DMelt:IO/Databases

From HandWiki
Member

Working with databases

DataMelt includes several database engines:


HDataBase class

jhplot.io.HDataBase jhplot.io.HDataBase allows to write and read data in a form of disk-based database using the keys. This is handy for non-sequential I/O. The class is based on the original code of D.Hamner (JavaWorld.com).

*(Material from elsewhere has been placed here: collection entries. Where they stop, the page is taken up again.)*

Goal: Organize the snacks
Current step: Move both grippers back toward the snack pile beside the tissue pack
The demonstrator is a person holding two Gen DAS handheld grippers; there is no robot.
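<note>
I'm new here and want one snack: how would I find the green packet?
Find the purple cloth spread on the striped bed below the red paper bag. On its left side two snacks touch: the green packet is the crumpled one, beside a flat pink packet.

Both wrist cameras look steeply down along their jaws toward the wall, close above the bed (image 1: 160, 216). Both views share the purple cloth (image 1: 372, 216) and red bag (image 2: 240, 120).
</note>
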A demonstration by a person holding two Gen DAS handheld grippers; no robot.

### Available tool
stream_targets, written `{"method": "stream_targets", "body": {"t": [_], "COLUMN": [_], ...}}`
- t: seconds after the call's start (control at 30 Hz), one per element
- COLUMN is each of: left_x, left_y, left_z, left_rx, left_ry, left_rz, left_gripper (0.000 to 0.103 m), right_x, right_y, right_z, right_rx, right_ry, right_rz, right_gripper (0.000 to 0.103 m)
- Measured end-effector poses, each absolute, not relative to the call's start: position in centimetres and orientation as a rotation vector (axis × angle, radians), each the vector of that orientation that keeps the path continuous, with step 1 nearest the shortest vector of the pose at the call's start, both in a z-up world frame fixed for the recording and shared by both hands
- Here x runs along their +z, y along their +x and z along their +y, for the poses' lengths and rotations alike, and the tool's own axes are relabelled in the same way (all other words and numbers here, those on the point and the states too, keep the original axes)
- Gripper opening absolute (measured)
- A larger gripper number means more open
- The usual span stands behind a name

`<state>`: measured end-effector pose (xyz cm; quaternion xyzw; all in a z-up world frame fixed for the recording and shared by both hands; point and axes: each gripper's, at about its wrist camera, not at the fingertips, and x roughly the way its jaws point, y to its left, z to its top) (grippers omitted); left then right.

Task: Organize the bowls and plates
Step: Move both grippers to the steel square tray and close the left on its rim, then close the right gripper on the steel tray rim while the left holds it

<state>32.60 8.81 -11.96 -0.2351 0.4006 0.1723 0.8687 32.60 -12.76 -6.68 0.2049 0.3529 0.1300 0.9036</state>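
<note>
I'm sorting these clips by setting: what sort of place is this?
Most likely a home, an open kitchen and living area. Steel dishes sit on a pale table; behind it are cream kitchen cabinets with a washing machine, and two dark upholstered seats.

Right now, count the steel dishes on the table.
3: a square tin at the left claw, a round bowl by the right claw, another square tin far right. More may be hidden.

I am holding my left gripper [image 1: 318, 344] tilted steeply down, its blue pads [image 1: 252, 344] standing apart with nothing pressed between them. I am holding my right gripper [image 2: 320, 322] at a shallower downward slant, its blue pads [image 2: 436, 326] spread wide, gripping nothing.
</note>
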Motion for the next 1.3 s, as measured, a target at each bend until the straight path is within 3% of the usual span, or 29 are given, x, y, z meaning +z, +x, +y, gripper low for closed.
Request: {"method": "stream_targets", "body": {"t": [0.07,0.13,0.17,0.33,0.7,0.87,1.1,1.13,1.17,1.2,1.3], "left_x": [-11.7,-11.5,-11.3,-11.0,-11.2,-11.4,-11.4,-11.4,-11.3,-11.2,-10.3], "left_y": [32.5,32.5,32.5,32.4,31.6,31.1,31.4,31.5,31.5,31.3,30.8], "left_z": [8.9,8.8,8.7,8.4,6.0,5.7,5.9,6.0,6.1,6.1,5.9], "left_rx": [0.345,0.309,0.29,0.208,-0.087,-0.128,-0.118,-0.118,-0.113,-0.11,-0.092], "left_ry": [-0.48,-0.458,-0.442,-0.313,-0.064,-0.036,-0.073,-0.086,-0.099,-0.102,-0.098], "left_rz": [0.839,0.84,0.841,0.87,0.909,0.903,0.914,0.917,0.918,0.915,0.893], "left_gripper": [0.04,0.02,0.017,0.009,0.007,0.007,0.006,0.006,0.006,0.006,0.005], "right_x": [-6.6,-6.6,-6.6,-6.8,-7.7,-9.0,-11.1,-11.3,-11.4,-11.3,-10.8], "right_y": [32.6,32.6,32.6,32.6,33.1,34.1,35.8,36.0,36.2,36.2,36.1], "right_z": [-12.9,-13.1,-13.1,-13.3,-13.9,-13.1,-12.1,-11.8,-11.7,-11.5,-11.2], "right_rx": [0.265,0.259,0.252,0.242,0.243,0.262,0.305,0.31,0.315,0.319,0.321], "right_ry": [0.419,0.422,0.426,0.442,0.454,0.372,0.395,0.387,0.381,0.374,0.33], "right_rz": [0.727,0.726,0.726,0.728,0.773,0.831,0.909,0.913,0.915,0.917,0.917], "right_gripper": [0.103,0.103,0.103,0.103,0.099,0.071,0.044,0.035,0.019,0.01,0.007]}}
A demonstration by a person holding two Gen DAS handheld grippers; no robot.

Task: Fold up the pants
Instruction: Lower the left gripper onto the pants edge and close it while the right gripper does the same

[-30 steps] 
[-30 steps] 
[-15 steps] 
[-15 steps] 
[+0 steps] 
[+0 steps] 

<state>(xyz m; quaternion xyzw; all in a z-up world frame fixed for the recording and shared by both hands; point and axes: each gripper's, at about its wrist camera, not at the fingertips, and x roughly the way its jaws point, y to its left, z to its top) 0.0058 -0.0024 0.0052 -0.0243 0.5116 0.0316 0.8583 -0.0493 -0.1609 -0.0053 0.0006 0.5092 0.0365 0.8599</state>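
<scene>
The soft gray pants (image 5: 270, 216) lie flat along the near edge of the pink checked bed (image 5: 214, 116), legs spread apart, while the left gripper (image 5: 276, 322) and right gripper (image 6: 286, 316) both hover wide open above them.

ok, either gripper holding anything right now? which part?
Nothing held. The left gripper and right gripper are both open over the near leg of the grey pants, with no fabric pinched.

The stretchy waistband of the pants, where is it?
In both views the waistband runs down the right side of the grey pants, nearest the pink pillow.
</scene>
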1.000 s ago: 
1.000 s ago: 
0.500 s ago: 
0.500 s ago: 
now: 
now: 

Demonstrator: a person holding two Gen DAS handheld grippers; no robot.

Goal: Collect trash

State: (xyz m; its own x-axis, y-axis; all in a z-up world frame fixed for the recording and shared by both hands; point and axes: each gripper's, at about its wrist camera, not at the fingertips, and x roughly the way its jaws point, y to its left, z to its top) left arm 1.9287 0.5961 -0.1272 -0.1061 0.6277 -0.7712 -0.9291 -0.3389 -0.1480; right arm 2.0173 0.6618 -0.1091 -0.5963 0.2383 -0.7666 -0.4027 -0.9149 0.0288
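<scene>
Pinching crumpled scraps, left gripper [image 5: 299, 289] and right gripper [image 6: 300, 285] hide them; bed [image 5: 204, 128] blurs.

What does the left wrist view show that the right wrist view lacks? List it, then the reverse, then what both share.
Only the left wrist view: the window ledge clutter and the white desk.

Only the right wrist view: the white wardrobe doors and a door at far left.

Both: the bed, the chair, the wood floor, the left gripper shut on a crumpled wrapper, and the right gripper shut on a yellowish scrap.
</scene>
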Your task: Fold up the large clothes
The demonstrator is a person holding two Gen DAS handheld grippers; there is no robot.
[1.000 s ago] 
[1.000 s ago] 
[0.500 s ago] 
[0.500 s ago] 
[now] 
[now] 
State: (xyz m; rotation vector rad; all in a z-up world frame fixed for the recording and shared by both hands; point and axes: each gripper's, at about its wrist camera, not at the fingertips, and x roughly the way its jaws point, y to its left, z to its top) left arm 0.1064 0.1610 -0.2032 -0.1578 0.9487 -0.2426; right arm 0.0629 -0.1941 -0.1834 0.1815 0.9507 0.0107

This raw-level database allows to store and retrieve objects. It associates a key of type String with each record. The keys will be limited to a maximum length, although the record data will not be limited. The record will consist of only one "blob" of binary data. The number of records is not fixed at creation time. The file can grow and shrink as records are inserted and removed. The database operations not depend on the number of records in the file. In other words, they'll be of constant order time with respect to file accesses. The index should be small enough to load into memory.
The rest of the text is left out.